Scott Alarik came out of Minnesota during the 1970’s as a singer-songwriter with a deep, sensitive voice and songs to match. After moving to Boston in the 1980’s, he became a folk-music journalist, writing about one of the most active, most vigorous folk-music scenes in the country with the same levels of awareness and discernment he brought to lyric-writing. Now, he brings his writing skills and knowledge to a novel based in that same Boston-area folk scene, not merely to tell us a story, but also to make cogent observations about the worlds of traditional and contemporary folk music, and the ways these related genres nourish each other.



On the surface, this would appear to be a love story. Nathan Warren is an aging singer-songwriter whose once-bright future stalled, spiraling him into a rut in which he manages to survive by hosting an open-mike, overseeing a jam session, and teaching guitar to students who possess very little potential to ever match his skills. His efforts in these roles are appreciated and highly respected, yet they represent a much lower level of success than was originally predicted for him. But then, a much younger, more modern-styled singer-songwriter named Kit Palmer enters his life through the open-mike, and the two become lovers as well as collaborators. Much of the storyline revolves around their burgeoning relationship, as well as Nathan’s attempts to point Kit toward a musical direction and career path best suited for her talents.



At first it seems as if Alarik might be offering us a roman a clef.
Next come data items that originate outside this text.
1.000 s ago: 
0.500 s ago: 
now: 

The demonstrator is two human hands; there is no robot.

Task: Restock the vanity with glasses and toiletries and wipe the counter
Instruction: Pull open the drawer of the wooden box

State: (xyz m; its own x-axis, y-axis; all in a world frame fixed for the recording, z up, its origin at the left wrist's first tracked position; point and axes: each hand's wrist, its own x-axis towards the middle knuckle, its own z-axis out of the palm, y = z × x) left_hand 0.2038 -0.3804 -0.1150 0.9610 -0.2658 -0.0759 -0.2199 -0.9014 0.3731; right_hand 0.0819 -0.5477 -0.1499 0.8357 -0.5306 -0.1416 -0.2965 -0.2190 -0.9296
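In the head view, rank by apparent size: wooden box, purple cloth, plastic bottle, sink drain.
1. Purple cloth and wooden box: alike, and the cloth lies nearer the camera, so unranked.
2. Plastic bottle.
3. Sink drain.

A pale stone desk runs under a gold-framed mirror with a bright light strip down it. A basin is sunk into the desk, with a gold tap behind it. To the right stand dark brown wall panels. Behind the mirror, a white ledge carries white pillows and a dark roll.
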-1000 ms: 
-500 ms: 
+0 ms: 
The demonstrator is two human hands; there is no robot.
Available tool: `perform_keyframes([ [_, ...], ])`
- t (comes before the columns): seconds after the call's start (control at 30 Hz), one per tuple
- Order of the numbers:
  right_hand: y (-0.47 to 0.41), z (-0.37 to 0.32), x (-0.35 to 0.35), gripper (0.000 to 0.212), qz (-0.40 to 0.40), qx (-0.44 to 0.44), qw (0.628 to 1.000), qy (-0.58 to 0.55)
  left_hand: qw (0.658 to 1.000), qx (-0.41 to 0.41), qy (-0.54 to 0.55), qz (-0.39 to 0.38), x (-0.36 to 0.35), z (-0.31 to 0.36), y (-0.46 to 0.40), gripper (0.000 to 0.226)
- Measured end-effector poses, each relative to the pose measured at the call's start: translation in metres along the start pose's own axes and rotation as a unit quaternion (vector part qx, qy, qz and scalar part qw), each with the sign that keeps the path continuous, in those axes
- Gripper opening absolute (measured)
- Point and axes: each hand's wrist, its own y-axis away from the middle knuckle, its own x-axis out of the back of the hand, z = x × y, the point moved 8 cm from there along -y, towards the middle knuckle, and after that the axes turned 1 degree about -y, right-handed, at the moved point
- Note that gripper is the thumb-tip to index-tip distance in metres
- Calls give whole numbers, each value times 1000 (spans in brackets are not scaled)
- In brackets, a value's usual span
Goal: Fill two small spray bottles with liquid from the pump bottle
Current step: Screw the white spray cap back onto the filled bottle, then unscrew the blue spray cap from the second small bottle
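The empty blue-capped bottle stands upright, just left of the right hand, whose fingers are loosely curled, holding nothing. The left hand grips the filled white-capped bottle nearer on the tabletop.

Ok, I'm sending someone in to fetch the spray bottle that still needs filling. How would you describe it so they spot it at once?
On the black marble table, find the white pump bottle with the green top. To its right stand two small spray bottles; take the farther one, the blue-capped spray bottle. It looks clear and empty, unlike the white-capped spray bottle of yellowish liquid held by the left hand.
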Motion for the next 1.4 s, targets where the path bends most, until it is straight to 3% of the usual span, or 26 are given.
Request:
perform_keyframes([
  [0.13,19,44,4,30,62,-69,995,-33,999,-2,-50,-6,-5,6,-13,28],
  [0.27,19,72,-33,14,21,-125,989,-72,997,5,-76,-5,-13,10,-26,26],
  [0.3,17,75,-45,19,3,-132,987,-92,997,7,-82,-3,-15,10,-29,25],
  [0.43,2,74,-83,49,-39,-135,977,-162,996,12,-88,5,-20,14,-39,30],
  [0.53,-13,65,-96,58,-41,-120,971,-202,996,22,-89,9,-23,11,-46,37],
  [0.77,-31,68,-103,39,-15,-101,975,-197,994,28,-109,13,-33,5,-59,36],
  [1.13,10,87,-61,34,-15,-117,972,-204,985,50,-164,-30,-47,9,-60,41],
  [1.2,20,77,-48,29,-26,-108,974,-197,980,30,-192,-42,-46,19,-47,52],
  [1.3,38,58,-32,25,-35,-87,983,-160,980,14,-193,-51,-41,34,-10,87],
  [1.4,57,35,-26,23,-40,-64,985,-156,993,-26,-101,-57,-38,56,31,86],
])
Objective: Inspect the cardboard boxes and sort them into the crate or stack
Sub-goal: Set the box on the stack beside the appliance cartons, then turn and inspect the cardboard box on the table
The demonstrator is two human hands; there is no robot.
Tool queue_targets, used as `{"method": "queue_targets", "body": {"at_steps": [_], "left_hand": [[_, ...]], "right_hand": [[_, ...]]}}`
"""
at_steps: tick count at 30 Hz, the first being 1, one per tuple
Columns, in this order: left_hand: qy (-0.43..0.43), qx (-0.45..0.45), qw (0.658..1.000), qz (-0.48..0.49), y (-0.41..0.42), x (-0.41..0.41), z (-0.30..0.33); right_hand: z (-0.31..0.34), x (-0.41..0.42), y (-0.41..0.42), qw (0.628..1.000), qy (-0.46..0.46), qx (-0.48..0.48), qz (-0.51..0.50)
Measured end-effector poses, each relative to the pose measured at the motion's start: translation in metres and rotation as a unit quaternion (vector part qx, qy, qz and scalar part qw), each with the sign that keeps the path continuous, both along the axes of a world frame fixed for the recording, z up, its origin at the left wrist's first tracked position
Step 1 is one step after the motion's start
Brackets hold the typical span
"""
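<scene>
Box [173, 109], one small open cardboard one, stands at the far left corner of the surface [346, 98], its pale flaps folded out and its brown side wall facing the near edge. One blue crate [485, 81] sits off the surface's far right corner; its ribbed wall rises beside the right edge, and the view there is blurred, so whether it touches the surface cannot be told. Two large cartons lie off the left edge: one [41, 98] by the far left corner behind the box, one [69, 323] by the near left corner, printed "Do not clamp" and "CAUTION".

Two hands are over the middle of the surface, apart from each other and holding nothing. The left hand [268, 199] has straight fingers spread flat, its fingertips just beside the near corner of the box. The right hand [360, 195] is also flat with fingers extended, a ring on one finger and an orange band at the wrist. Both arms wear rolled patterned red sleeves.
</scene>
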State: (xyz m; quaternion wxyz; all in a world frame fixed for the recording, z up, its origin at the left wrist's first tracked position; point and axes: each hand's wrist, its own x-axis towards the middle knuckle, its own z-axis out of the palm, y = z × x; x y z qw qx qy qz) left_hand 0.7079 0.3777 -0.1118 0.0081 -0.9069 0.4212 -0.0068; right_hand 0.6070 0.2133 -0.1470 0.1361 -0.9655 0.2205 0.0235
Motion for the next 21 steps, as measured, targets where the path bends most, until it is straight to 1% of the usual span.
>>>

In the opening segments, set largely at the open-mike, I was entirely convinced that I knew exactly who Nathan Warren was supposed to be in real life. Then I realized that in many ways Nathan Warren must stand for any number of open-mike hosts whose dreams of a bigger platform for their talents never emerged the way they’d hoped it would. Other characters likewise have inexact or composite parallels in the real world, including a local folk-music critic named Ferguson, whose role in the folk community seems very much akin to what I suppose Alarik’s own role to be in Boston. It is no doubt always a mistake to think that authors are incorporating themselves into their own novels in exact replica. But I’m probably safe in saying that Scott Alarik is in some measure writing about what he knows in the delineation of the Ferguson character, as well as others in the book. I suppose there are people who will read this book with the primary purpose of seeing who else they think can identify, But they would only be shortchanging themselves by doing so, as there is far more at work here than a mere reproduction of particular people at a particular locale, in a particular time.



In the long run, it doesn’t matter who the characters may or may not be modeled after, or whether they are composites of people the author knows. The more one reads, the more Nathan, Kit, and several of the other characters become newly-created individuals, not merely “types”. And the deeper one gets into the reading of this book, it starts to become clear that this is not merely a love story about a middle-aged has-been-who-never-was and his beautiful young lover on the way up. Indeed, it is not really about the people - it is about the music. Nathan instills in Kit an increasing love for the traditions which lie at the foundation of folk music as practiced in the 21st century, traditions which Alarik is careful to discuss openly with the reader. Likewise, Kit teaches Nathan some of the contemporary realities of up-to-date songwriting styles - Alarik inserts adaptations of real songs by Dar Williams and Antje Duvekot (fully credited in an appendix) to stand-in as songs written by a young female writer of considerable talent - while at the same time, she incorporating elements of the traditions she learns from him. Nathan performs traditional songs at his open-mike, while welcoming new songs by newer writers,. He guest-lectures on traditional folk-music at Harvard, and eventually teaches a folk-music-history class at a local folk venue. Alarik gets to draw from his own considerable knowledge of folk traditions, in the service of revealing some of the ways in which older and newer styles of folk music draw from each other. One can read these insertions as adjuncts to the love story, or one can interpret the love story as a means by which the author may express eternal truths about the way folk-music progresses, by always renewing itself while retaining kernels of the old realities, which never really become old, after all.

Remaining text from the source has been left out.